WORK TO BE COMPLETED
Wherever the string "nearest" shows up in the data below, copy the whole line.

INFORMATION SUPPLIED
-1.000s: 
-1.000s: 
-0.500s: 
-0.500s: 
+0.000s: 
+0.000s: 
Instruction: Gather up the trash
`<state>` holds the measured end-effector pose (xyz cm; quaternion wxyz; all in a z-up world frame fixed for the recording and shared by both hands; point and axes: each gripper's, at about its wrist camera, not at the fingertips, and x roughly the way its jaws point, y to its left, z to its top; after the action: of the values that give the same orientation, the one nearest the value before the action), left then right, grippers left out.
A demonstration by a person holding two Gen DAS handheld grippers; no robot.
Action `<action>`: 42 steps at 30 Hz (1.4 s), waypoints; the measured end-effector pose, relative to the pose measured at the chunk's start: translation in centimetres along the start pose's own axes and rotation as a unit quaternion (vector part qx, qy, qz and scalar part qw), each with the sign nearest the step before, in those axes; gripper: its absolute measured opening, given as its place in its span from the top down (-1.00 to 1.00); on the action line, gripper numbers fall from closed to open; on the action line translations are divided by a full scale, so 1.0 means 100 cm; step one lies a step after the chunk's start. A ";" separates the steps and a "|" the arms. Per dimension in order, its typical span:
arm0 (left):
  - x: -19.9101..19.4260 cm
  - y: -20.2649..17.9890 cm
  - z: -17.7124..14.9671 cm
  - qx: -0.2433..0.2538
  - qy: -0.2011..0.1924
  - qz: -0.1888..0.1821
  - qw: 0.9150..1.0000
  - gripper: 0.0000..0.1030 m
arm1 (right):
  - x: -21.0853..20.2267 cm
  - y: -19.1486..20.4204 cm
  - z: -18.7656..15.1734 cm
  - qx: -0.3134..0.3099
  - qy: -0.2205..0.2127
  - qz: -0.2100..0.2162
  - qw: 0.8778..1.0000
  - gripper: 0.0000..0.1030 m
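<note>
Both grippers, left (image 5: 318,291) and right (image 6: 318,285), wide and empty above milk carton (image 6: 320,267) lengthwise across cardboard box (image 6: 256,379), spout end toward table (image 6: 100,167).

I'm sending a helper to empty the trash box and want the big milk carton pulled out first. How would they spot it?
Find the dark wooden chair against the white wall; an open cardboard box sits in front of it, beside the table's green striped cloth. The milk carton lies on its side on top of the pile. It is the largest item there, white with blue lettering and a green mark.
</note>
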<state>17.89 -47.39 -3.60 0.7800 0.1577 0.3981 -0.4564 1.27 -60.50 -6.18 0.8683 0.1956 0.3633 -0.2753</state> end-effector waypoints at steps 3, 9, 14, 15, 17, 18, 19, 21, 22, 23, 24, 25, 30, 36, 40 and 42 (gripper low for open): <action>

TASK ANSWER
`<state>` holds the measured end-effector pose (xyz cm; quaternion wxyz; all in a z-up world frame fixed for the recording and shared by both hands; point and axes: each gripper's, at about its wrist camera, not at the fingertips, and x roughly the way its jaws point, y to its left, z to its top; after the action: of the values that give the same orientation, the one nearest the value before the action), left then right, grippers left out.
Action `<action>`: 42 steps at 30 Hz (1.4 s), waypoints; the measured end-effector pose, relative to the pose measured at the chunk's start: translation in centimetres along the start pose's own axes and rotation as a unit quaternion (vector part qx, qy, qz and scalar part qw), each with the sign nearest the step before, in those axes; gripper: its absolute measured opening, given as its place in its span from the top down (-1.00 to 1.00); on the action line, gripper numbers fall from closed to open; on the action line translations are divided by a full scale, so 1.0 means 100 cm; step one lies a step after the chunk's start. A ";" separates the steps and a "|" the arms. Per dimension in order, its typical span:

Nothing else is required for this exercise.